The results of the vote on the first item:
The number of votes in respect of this Item held by persons who are disinterested in the performance of the transaction by the Company and are included in the list of those entitled to participate in the Rescheduled Meeting is 57 707 622.
The number of votes held by persons, disinterested in the performance of the transaction by the Company, who participated in the Rescheduled Meeting, is 46 066 300.
Quorum is present.
For |
Against |
Abstained | ||
29 517 354 | 16 082 984 | 465 962 |
The decision taken:
To approve the interested-party transaction whose object is assets having value in excess of 2% of the balance sheet value of the assets owned by VimpelCom, namely, the acquisition by VimpelCom of 100% of the shares in ZAO URS from the following Sellers: Karino Trading Ltd, LLC Songo, Occidental Management Co. Limited, Varkedge Limited, Ravenscroft Holdings Limited, Express Times Limited, LLC Tehspetsmontazh, LLC Rapit, LLC Mitsar, LLC Veltex and/or Ballioti Enterprises Ltd., Athina Investments Ltd., Maktol Management Ltd., Newell Industries Ltd. as well as Mordechai Korf and/or their affiliates and/or subsidiaries (depending on the structure of ownership of the shares in ZAO URS) at the price determined pursuant to the requirements set out in Article 83(7) of the JSC Law and under other material terms and conditions which have been, along with the transaction price, agreed by and between the management of VimpelCom and the Sellers and are listed in the Option Agreement with Schedules dated 18 February 2005 entered into by and between VimpelCom and the Sellers.
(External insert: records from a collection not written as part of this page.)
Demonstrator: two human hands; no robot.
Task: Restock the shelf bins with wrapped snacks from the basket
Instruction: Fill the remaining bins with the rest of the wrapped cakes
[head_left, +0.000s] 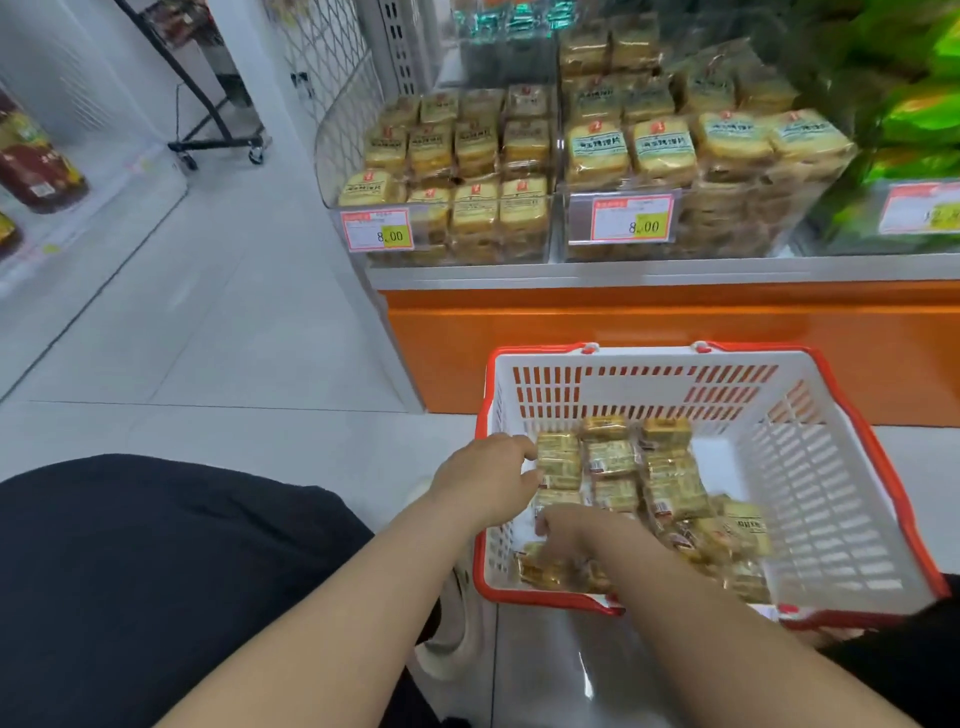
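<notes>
Crouched on the shop floor, I reach both hands into the white-and-red basket (810, 467), where the wrapped snacks (644, 478) lie heaped along its near left side. My left hand (483, 480) curls its fingers round a snack at the pile's edge, while my right hand (571, 535) presses down among the packets (whether it grasps one I cannot tell). Above, the clear shelf bins (447, 182) stand nearly full behind their 8.00 price tags (377, 231).

Head-worn view — downward, close over basket (831, 467) — shelf bins (558, 171) beyond
</notes>
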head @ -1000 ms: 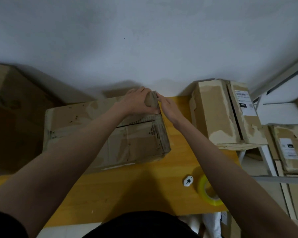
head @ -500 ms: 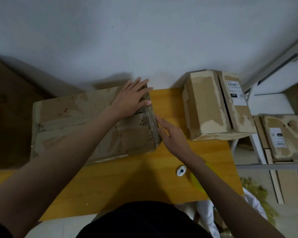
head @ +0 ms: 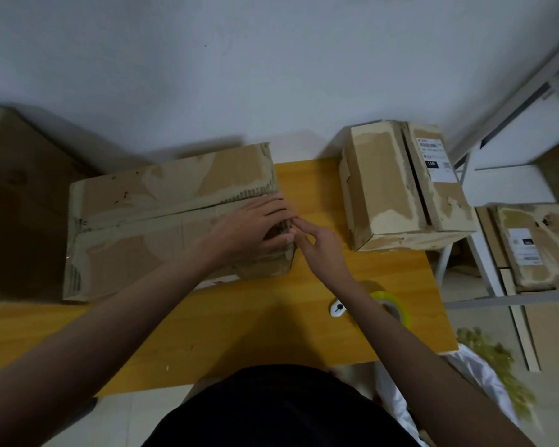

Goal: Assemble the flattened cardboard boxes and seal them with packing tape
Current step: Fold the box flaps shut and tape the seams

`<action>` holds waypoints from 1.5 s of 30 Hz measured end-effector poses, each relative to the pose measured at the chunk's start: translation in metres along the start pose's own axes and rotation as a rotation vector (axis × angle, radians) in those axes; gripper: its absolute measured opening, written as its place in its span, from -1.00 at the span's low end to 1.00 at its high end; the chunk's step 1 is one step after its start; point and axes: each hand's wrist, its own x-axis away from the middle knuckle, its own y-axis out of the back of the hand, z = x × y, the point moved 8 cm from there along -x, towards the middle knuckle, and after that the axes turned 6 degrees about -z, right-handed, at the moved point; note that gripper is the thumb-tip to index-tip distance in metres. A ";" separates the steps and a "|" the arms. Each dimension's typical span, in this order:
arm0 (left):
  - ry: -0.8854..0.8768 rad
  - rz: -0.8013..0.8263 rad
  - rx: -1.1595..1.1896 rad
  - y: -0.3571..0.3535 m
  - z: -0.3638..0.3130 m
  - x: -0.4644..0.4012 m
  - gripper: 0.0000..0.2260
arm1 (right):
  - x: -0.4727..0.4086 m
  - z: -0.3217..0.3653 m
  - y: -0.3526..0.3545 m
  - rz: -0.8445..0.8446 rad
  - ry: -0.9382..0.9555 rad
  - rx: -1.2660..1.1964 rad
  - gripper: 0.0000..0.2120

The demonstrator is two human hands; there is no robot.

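Left hand [head: 252, 230] lies flat on the long cardboard box [head: 162, 221]; the right hand [head: 320, 245], loosely open, apparently fingers its end flap, which could spring open untaped.

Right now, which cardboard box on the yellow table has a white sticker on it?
The smaller brown cardboard box at the right, with a white label. The long box under both hands has none.

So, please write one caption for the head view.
Both hands press the right end of a long brown cardboard box.
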 end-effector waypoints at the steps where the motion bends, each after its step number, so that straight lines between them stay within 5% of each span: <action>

In accordance with Art. 56(1) of the Federal Law On Joint Stock Companies ZAO National Registry Company (located at: 6 Veresaeva Str., Moscow 121357) was charged with the functions of the Counting Commission. The following authorized persons are members of the Counting Commission formed by ZAO National Registry Company (Order No. 249 dated September 13, 2005): Kuzin Maxim Yevgenyevich (chairman), Gorbov Vladimir Valeryevich (secretary), and Tatarintseva Olga Vitalyevna (member).